### Aim of the task
Retrieve every line of the data holding the word "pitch".
━━━━━━━━
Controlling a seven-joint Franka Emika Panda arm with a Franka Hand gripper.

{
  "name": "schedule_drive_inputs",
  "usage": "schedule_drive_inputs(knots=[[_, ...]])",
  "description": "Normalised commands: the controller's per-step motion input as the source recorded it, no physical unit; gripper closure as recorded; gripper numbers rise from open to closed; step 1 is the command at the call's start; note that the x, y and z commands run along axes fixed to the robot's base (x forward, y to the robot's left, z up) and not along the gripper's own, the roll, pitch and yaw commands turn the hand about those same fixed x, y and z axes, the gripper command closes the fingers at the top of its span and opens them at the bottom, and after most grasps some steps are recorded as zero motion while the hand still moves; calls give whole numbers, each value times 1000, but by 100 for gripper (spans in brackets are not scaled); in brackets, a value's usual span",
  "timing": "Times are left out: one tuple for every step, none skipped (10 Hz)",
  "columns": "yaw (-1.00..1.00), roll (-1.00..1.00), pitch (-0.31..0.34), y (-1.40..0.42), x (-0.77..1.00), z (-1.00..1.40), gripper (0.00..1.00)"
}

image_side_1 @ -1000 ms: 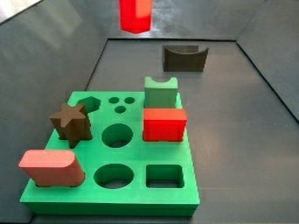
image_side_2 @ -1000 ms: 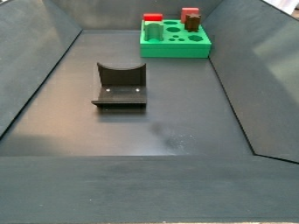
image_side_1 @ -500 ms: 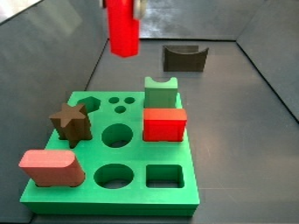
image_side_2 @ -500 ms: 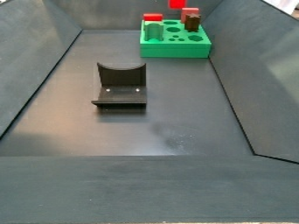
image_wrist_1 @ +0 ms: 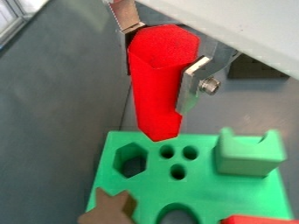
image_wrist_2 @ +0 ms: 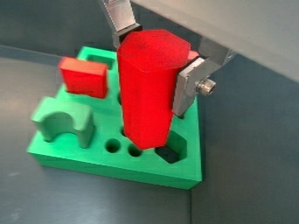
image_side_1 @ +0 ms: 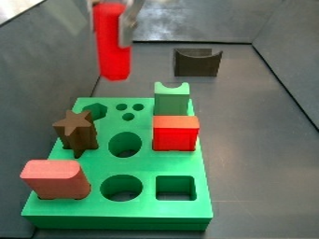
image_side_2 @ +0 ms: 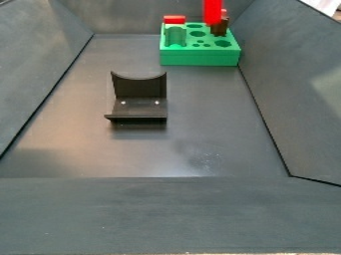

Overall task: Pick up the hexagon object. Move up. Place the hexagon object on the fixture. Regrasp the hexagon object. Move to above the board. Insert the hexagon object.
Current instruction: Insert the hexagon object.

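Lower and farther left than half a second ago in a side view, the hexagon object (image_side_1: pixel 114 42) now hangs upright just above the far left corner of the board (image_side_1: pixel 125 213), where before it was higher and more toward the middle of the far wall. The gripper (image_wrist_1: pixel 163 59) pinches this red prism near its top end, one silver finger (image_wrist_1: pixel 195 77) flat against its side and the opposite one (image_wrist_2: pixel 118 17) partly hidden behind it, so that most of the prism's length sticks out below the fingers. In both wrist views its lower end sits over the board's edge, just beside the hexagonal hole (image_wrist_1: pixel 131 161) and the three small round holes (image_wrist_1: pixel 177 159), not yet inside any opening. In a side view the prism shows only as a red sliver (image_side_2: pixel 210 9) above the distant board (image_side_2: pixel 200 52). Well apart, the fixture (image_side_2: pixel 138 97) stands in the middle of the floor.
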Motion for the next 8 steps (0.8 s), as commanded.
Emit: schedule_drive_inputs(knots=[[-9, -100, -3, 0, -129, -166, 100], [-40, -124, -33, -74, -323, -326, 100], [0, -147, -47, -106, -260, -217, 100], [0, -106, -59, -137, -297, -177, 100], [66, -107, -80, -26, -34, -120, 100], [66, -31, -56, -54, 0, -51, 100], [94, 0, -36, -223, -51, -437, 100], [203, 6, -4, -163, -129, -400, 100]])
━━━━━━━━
### Solved exercise
  "description": "Normalised commands: the controller's per-step motion input as the source recorded it, no physical unit; gripper closure as recorded; gripper numbers rise from open to closed; step 1 is the command at the call's start; note that the x, y and z commands run along axes fixed to the robot's base (x forward, y to the robot's left, z up) and not along the gripper's own, the roll, pitch and yaw commands turn the hand about those same fixed x, y and z axes, the gripper command closes the fingers at the top of its span and opens them at the bottom, and after most grasps some steps are recorded as zero motion while the hand still moves; calls give whole numbers, each value times 1000, but by 100 for gripper (spans in brackets are not scaled); in brackets, a value's usual span",
  "columns": "yaw (-1.00..1.00), roll (-1.00..1.00), pitch (-0.31..0.34), y (-1.40..0.42), x (-0.77..1.00), z (-1.00..1.40), gripper (0.00..1.00)"

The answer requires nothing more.